RubinHighlander wrote: ↑Sat Jun 16, 2018 8:31 am
I was milling around the web and came across this Thinker of Thoughts video where he talks about the hoax apology site. There's a clip in there from Oaks, explaining that he was convinced the ban was from God and how he prayed for the ban to be lifted. Then at minute 18 there's a black TBM woman offering up her feelings on the matter of whether the ban was from God or men. It made me hurt inside and she tears along with her as I watched her pour out her heart on this topic. I cannot imagine what that pain must be like to be in the thick of the Cogdis over this policy and have leaders offer contradicting opinions on it. What a terrible thing this is, when someone wants so badly to believe in Jesus Christ and God and their unconditional love, only to have it all Fd up by men.
https://www.youtube.com/watch?v=FR4R-Y85p3E
I'm so grateful I don't have to be in the messed up business of religion anymore, but I still feel much empathy for those trying to navigate it. Although I've never had to grapple directly with the race issues of the church, I've grappled with so much other church dogma BS, to the point I almost ended my life because of it. These are the things that make me angry and hateful toward the COB and many other religions that perpetuate BS across the globe.
I don't know, I think it is a bit more hopeful when the leaders are offering contradictory opinions on whether or not the ban was from men or God. If all of them were still willing to throw God under the bus, it would be much more painful to feel that God loves you less because of how much skin pigmentation you were born with. True, it is confusing to have some church leaders claiming it was God's will and some admit it was a mistake made by a man, but at least some church leaders have progressed to the point where they can admit that maybe BY was a bigot rather than throw God under the bus as a bigot.
Consider the feelings of women who go to the temple and hear how they will be priestesses unto their husband just like he is now a priest unto God, in other words, the husband will be her God. She is not and never will be equal to any man, but will be subject to him for eternity. Is being a wife so much higher than being a servant in the CK? I don't know if black's being told that they are only good enough to be servants to Gods is all that much better than women being told we will be concubines in a harem (a wife of lesser status is a concubine, and if the husband becomes a God and the woman is just a queen and priestess unto him, then she is of lesser status)
Now, at least SOME general authorities are saying, "no, that business about how black's can never have priesthood or become Gods is not from our Heavenly Father." But I have not heard one say that the temple ceremony itself is not from HF. That the sexism built into it is a mistake of men. (Probably the same man, BY) They just hedge on the idea that anyone becomes Gods, saying that he doesn't know if we teach that. But the temple pretty much says men will become Gods, and their wives priestesses unto them, and there is real confusion about do women become Gods or is "goddess" like the Roman gods where there is one highest God and others below him and still others under them? That women become gods was one item of false doctrine that BRM's Mormon Doctrine was critized for, because he implied that both men and women become Gods. But the church says men and women are equal, but clearly from the temple ceremony and structure of the church and husbands presiding, women are under men.

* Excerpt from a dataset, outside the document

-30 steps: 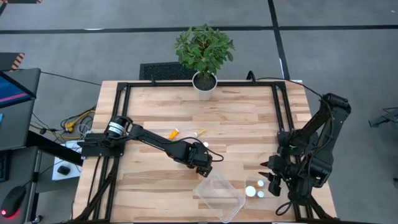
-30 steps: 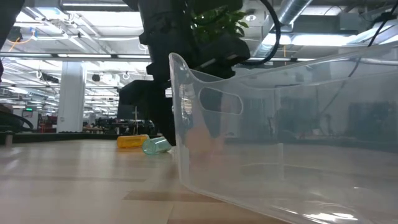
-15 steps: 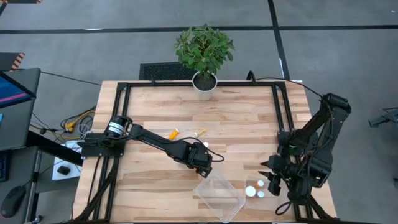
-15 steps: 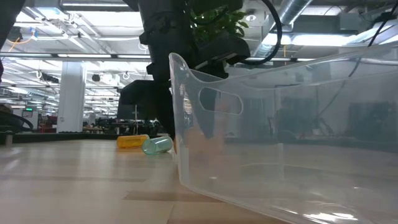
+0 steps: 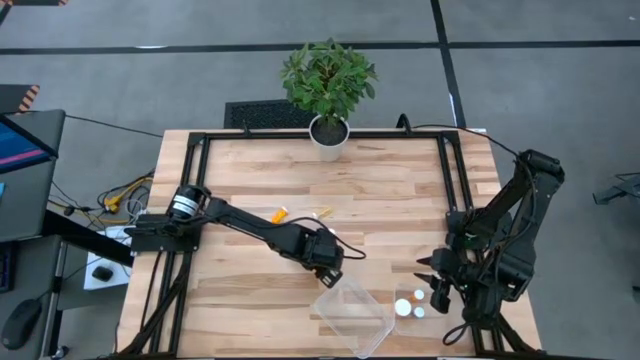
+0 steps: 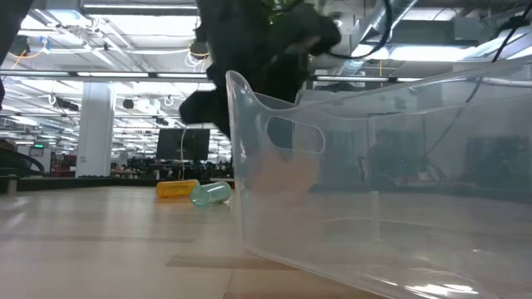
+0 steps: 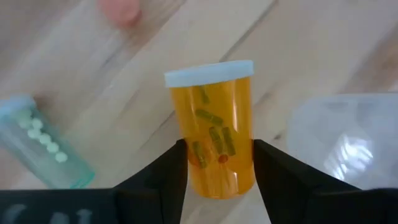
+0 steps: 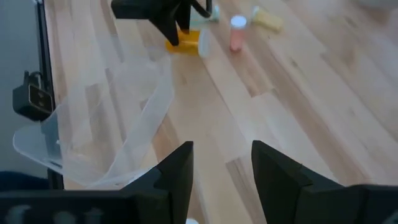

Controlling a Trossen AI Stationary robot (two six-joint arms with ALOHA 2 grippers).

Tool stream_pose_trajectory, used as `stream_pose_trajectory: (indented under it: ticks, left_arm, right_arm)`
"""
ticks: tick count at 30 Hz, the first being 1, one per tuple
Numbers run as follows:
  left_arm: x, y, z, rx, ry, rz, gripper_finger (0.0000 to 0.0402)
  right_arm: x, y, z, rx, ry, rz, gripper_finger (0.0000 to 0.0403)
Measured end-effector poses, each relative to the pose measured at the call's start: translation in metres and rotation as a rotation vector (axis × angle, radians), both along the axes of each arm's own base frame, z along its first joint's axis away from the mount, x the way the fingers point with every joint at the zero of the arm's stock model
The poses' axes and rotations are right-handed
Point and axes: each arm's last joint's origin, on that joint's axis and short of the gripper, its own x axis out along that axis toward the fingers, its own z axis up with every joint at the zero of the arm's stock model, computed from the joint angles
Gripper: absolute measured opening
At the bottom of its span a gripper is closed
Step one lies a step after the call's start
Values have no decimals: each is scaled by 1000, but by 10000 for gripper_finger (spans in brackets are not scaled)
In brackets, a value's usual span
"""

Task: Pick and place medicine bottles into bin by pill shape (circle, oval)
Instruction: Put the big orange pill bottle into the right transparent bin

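My left gripper point(image 5: 325, 256) is at the table's middle, just beyond the clear bin point(image 5: 351, 315), shut on an amber bottle point(image 7: 214, 134) with a white cap and oval pills. A greenish bottle point(image 7: 38, 152) of round pills lies on its side beside it, and also shows in the low view point(image 6: 209, 193). A pink bottle point(image 8: 238, 32) stands upright and a yellow one point(image 6: 177, 189) lies farther back. Three white bottles point(image 5: 408, 305) stand near my right gripper point(image 8: 217, 171), which is open and empty at the near right. My left gripper pinches the amber bottle's body point(image 7: 186, 163) between its two fingers, on opposite sides of its lower half. The bottle lies along the fingers, and its capped end point(image 7: 208, 73) sticks out past the fingertips. It seems to be off the table.
A potted plant point(image 5: 328, 85) stands at the far edge. An orange bottle point(image 5: 281, 214) and a yellow one point(image 5: 321, 213) lie left of centre. The black frame point(image 5: 190, 190) runs along the table's sides. Bare wood lies between the bin and the left edge.
My left gripper has risen from the tabletop with the amber bottle and moved slightly toward the clear bin; in the low view it now sits higher and is blurred. The greenish and yellow bottles stay where they were.
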Motion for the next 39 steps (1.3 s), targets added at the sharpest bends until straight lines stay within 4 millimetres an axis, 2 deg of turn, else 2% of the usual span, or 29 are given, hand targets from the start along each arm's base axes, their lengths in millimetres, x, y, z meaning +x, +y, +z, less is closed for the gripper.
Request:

So, we at least have the church progressed to the point that black men become Gods, but do women? Or will women be concubines or consorts, unequal in rank to their polygamous husband? So, yes the confusion is painful, but there are tons of feminists who only stay in the church because the confusion gives them hope. And the church is so much further along on race than it is on gender. The only confusion still remaining is if the ban was originally from God.
Yes, it is painful to have church doctrine telling you that God loves you less than he loves someone else just because you were born who you were. But at least the official doctrine for lack of temple rights has change and the leaders are wondering if it ever was from God. But I think that is still less painful than having the doctrine still in place with confusion over what it means or church leaders being 100% behind the ban on black's holding priesthood being from God. As they currently are on women holding the priesthood and what is taught in the temple.
So, just saying that to me, the confusion is what gives hope that it was all wrong in the first place.